How do I know in advance whether a feature, a product or a project is valuable?
The short answer is: You can’t know. However, it is possible to make more or less good estimates, depending on how much your assumptions correspond to reality. Practical experience in software development shows that decision-makers are often far off the mark. 97% of all large size projects that work according to the waterfall model (analysis before implementation) fail or exceed the budget, time frame or requirements. So if neither analysis nor intuition helps – what does?
Learning by doing
The basic idea of Scrum and evidence-based management is based on the empirical method: Inspect and adapt. It is somewhat reminiscent of the principle of “learning by doing”. In a complex system, value cannot be sufficiently determined in advance. So instead of investing a lot of resources in an analysis and design phase, meaningful hypotheses and assumptions are made and verified as quickly as possible through releases. From the knowledge gained, new hypotheses are formed and implemented – resulting in the fastest possible value maximisation. We like to say: “If you draw twice per round when playing chess, you will beat even a World Chess Champion”.

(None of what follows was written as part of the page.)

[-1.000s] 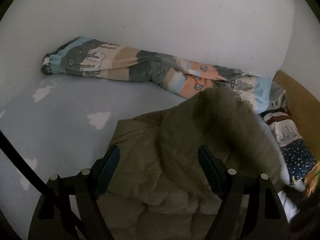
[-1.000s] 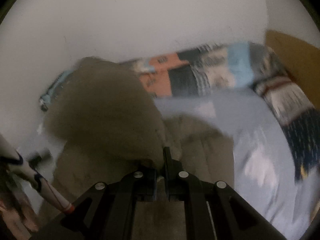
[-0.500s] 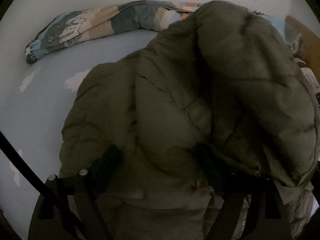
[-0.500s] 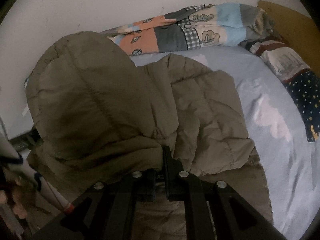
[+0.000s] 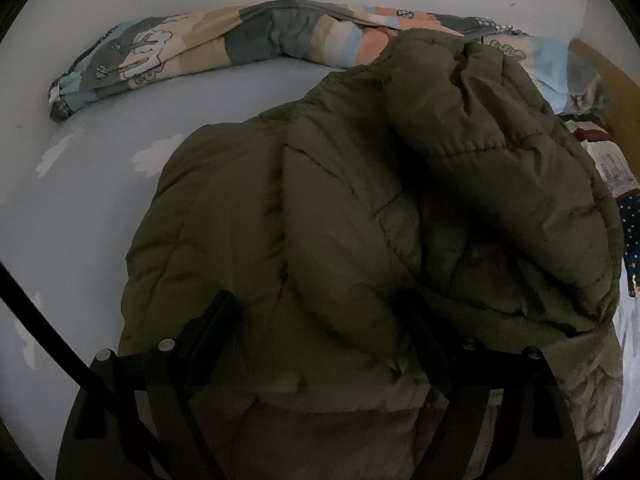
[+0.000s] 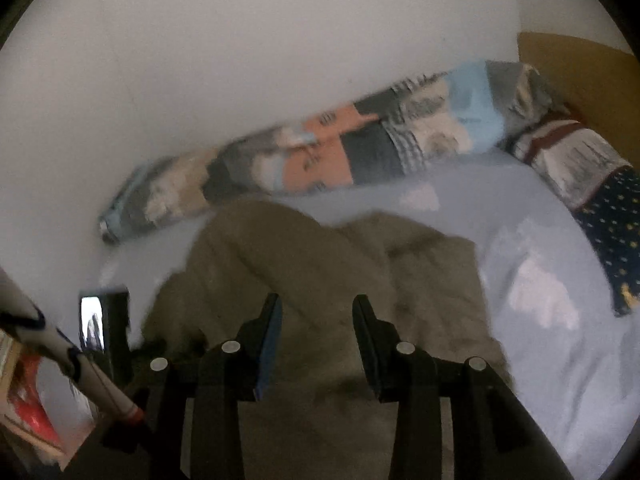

According to the Lean Startup community, it is not too rare for the original idea to be completely discarded and considerably more efficient ideas to be implemented through a better understanding of the market. The origins of this scientific approach can be found primarily in Lean Manufacturing, which was further developed by Toyota in the 1930s, based on the scientific management approach of Frederick Taylor and Henry Ford. In his book “Lean Startup”, Eric Ries brought together the approaches of Lean Manufacturing with those of modern software development and highlighted the “build, measure and learn” approach as a core concept of product development. With this doer mentality, projects are implemented more successfully.
Dealing with uncertainty
We now live in a complex world in which various factors influence the success of a project or product. Since the end of the Cold War, the acronym “VUCA” has often been used for this. It stands for volatility, uncertainty, complexity and ambiguity. In software development, foresight is usually limited. What happens next? To which event, which changes in legislation, which changes in the market, which new technology do I have to react next? It is like a fog that lies in the valley. To see what is in the valley, you have to go inside.
You can also imagine this uncertainty like the Cone of Uncertainty from meteorology. Due to the complex meteorological interactions, an exact course of a hurricane is currently not calculable. It is possible to calculate probabilities for the path of the cyclone, which are subject to increasing uncertainty over a longer time horizon.
In order to make more accurate predictions, the probability range must be narrowed down. In Lean Startup, this is achieved by reducing the batch size. So how much work is needed to implement a task? The smaller the tasks are cut, the faster they are completed. This theory is supported by Little’s Theorem, which was mathematically proven in 1961. To put it simply, it says
Work in progress = throughput * lead time (on average)
As we want to validate our hypotheses as quickly as possible, we work on as few elements as possible at the same time. It has also been shown that parallelism often leads to hidden wasted time. “I don’t really get to work until the evening” – a sentence that is heard more often. A typical sign of too little focus, triggered by parallelism or too many areas of responsibility.
Both Lean Startup and evidence-based management show that in a complex world, value can be created faster if you learn faster. Often within a few weeks and with a small budget, assumptions can be validated by first releases, minimising project risks. The value-added curve increases more in product development than with traditional approaches such as the waterfall model.